Whatever pays the Bill

No sooner had I settled down in my compartment that the engine blew its horn and the train started to move out of the platform. No sooner had the train started moving that I got down to the business of adjusting my bags in the tight luggage space of an Indian Railway passenger coach. That was probably the reason I didn’t see her on my immediate arrival into the coach. After numerous failed attempts to adjust my overstuffed bag below the seat I finally settled down, only to notice that there was a woman sitting in front of me who had her face buried in a copy of an Agatha Christie book, trying not laugh.

“I’m sorry, it’s just that…your efforts were a little hilarious.” she spoke after I kept staring at her for some time.

“Oh.” I suddenly realized that my mouth was wide open. “I didn’t realize that.” I quickly regained my composure, but the damage had already been done. There was an uncomfortable pause before I realized she was expecting me to continue. “It’s a good book.” It was the best I could come up with.

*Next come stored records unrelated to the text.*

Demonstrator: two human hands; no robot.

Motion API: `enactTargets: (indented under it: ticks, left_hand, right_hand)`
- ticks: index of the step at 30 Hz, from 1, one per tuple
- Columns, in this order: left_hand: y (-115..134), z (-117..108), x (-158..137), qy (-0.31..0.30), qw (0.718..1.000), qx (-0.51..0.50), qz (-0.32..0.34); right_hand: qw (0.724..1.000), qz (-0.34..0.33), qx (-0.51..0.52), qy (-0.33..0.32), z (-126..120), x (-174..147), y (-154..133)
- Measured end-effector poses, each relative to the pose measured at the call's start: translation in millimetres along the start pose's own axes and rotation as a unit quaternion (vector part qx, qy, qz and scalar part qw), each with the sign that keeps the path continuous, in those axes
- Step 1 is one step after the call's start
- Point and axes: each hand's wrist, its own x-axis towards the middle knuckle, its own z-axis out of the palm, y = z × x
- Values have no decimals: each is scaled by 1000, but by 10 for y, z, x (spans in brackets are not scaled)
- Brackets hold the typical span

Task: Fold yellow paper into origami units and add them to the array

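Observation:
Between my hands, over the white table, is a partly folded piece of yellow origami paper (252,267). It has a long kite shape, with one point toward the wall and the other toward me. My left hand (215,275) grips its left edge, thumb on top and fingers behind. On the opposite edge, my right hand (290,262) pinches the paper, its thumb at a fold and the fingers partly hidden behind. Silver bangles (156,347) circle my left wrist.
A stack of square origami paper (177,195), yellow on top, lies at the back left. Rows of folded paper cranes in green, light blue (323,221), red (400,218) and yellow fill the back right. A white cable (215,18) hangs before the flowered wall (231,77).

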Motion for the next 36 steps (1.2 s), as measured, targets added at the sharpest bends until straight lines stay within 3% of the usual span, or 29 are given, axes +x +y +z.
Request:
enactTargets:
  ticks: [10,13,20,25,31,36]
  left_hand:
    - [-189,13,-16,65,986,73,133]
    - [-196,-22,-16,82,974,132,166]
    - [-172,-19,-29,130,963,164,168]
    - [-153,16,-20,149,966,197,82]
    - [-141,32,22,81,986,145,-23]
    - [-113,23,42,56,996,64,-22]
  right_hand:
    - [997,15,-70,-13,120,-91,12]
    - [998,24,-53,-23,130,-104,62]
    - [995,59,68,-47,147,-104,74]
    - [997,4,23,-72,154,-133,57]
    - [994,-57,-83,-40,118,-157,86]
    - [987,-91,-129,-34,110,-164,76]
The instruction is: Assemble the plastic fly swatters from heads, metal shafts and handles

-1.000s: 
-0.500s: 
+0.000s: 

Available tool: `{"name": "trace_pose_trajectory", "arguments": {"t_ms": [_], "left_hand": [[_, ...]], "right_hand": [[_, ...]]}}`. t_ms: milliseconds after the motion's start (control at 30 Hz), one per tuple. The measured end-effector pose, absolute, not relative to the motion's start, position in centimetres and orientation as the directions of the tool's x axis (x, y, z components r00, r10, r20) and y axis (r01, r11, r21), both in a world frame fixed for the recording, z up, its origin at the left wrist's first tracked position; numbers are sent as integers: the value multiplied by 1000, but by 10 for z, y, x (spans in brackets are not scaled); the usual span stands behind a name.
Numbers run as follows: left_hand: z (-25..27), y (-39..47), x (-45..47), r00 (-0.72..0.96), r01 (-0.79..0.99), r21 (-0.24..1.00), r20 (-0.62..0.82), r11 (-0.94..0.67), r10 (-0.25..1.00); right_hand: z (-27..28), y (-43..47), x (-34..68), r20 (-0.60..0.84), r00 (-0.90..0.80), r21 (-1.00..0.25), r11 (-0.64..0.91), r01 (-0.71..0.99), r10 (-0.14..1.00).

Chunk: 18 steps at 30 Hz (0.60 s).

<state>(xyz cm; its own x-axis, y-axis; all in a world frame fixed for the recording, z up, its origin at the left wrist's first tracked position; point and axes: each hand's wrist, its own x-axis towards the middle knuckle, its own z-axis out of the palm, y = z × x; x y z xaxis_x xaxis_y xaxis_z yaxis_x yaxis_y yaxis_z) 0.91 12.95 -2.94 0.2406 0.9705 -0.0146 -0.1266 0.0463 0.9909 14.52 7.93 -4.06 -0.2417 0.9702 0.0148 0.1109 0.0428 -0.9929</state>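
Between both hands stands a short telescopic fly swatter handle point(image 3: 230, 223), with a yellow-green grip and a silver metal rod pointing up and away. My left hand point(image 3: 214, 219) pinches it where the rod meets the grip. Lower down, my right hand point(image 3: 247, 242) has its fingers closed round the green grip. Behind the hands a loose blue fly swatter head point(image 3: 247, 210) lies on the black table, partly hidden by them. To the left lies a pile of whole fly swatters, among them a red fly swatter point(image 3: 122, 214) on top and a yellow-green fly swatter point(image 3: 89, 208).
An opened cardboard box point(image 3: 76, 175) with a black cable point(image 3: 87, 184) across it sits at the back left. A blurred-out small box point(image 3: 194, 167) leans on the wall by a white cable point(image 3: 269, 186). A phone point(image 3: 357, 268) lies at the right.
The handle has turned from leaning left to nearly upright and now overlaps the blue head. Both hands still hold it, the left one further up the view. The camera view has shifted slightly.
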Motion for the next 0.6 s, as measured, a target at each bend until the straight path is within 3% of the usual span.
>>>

“I know.” she went back to it.

‘God I am bad at this’ I was once again reminded of my inability to have a meaningful conversation with the opposite sex. I connected my earphones in silence and settled down into the chuff of the train with John Mayer’s voice telling me to get stoned. I tried my best not to linger over her, but it was hard not to. She didn’t seem much older than me, with dark open hairs outlining the sharply defined features of her face. A set of dark eyes partially hidden behind the round black reading glasses were completely engrossed in the novel, and I couldn’t see her lips because she kept biting on her nails all the time. She didn’t seem to wear any makeup and although you wouldn’t outright call her gorgeous, there was a certain charm about her that fixated my gaze on her.

She suddenly looked away from the book, and my reflexes were slow enough for her to catch me stealing looks. A smile flashed across her face for the briefest of the instances.

“What are you listening to?” she asked after some time.

“John Mayer.”

“Hey, I love John Mayer. But I always prefer to listen to him in the wee hours.”

“Well, I like to listen to slow songs during a train journey.”

“Yeah, that’s true. By the way, you can call me Nat.” she extended her hand in my direction.

“Hello Nat.” Her hands had a childish tenderness. “Chander. Nice to meet you too.”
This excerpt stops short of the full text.